The manuscript by Söder et al. addresses the vertical resolution of horizontal wind measurements using radiosonde measurements. The operational processing of soundings applies wide filters that reduce the effective vertical resolution to about 300 m. The authors propose several changes to sounding operations, which allow increasing the vertical resolution to about 50 m. They consider the self-induced motion of the balloon in the critical and supercritical flow regimes around the balloon, the pendulum motion of the radiosonde under the balloon, and how to minimize the negative effects their solution could have on measurements of temperature and humidity.
The manuscript is well written, the problem is clearly introduced and described, and the results are well discussed. In particular, the authors discuss the operational costs for each of their solutions, which provide good guidance to those interested in implementing some of their solutions.
I recommend publication of this manuscript after the technical corrections have been implemented, which are mostly a clarification or minor correction of language.
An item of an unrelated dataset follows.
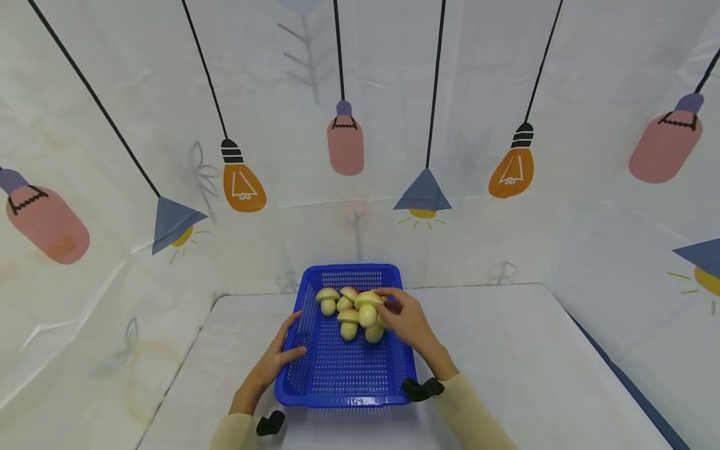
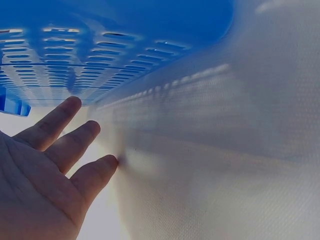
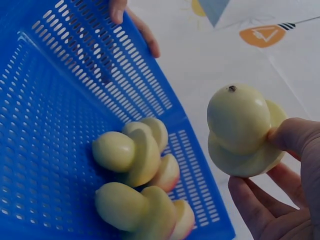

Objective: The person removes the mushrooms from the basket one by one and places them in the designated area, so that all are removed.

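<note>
My right hand [image 1: 406,317] pinches a pale yellow-green model mushroom [image 3: 237,117] between thumb and fingers. Its rounded stalk has a dark spot at the end. This mushroom is above the right side of a blue perforated plastic basket [image 1: 332,381]. Inside the basket lie several similar mushrooms [image 3: 114,151], some with reddish caps, grouped in the far half. At the basket's left rim rests my left hand [image 1: 275,359], thumb over the edge. In the left wrist view, three of its fingers [image 2: 75,145] stretch straight and spread beside the basket's outer wall.
The basket stands on a white-covered table [image 1: 484,350]. A white sheet printed with hanging lamps and bulbs [image 1: 349,144] rises behind and at both sides. Dark straps [image 1: 422,389] sit at the wrists, near the cream sleeves.
</note>
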The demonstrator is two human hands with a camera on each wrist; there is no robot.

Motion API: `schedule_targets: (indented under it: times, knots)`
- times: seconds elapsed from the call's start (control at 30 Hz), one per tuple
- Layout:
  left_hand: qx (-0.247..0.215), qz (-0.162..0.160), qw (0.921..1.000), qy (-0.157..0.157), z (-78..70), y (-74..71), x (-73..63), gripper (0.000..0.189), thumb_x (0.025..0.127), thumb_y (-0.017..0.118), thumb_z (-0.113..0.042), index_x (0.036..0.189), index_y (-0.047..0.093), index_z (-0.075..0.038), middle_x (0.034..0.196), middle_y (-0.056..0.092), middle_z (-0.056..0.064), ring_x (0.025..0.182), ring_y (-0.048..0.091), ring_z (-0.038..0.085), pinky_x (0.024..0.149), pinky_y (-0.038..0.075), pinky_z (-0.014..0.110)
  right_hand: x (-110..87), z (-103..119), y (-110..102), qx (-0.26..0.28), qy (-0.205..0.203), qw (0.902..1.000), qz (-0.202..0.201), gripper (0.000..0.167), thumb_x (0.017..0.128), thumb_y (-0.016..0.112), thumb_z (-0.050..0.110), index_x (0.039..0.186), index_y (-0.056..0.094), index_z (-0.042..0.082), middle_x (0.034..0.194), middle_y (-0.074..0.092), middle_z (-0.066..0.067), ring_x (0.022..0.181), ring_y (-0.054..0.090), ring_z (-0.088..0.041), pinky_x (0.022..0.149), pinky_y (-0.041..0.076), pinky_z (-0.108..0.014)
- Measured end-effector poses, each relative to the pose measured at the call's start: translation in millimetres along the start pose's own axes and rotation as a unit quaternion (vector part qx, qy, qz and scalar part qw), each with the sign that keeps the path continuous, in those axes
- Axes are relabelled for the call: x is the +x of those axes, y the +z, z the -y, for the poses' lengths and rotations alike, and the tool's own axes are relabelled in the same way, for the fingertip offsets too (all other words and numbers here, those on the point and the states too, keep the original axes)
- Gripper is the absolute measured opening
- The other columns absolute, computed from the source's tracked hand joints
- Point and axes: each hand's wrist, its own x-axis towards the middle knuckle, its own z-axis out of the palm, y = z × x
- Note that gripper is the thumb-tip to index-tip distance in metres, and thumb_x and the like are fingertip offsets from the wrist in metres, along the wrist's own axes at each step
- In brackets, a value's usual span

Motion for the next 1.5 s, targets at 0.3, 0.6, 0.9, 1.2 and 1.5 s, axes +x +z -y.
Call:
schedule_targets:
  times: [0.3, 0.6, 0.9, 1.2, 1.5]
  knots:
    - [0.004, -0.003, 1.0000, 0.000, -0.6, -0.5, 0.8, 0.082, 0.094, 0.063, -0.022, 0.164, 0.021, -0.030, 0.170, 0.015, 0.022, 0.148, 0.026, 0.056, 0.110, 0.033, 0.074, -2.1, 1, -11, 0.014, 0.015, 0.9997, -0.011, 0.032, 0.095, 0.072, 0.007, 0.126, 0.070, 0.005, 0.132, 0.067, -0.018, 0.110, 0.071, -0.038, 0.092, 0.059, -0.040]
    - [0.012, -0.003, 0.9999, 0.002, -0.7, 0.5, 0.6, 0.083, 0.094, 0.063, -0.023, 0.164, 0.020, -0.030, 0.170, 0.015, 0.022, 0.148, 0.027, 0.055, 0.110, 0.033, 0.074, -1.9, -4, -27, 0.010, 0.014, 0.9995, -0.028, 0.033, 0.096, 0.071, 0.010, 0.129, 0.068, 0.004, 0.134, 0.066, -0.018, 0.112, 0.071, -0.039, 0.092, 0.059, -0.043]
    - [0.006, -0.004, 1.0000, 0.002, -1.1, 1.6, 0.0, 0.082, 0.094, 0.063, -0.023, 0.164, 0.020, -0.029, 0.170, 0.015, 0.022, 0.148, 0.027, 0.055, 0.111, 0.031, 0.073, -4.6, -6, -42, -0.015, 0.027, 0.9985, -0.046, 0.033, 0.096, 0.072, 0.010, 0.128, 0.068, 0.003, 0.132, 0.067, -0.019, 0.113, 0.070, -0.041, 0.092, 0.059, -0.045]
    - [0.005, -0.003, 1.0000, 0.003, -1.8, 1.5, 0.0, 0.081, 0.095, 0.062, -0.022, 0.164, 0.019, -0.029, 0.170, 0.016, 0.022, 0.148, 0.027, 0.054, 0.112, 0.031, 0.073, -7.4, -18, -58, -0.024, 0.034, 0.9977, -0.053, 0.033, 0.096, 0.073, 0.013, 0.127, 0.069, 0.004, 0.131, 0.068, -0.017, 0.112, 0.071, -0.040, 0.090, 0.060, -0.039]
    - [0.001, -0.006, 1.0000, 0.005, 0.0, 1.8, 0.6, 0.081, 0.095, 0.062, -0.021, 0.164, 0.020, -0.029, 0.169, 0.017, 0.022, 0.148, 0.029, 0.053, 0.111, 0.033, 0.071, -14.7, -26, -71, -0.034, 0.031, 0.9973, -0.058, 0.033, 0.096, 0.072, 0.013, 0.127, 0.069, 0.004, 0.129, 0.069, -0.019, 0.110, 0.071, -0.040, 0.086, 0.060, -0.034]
Line 2: Change “spatial” to “vertical”.
Line 23: Delete “measurement”.
Line 35f: Change semicolons to commas: “… as performed by Norman and McKeon (e.g. 2011), Taneda (e.g. 1978), and Achenbach (e.g. 1974).”
Line 77: Change “will not be discussed further” to “are not relevant here”.
Line 86 ff: Shorten “As presented here …” to the end of the paragraph to remove the direct repetition of what was said in the introduction.
Line 117: Maybe delete “slightly roughened”. I wouldn’t call sounding balloons slightly roughened.
Line 127: “ … a rather sharp …”
Line 127: better “… 10 to 15 km altitude …”
Line 167: Delete “well”.
Line 192: Change to “… to ensure proper …”
Line 220: Delete “also”.
Line 256: Change “further” to “other”.
Line 259: Better write “Inaccuracies of the differential GPS system used on the radiosonde are another effect degrading balloon wind measurements”.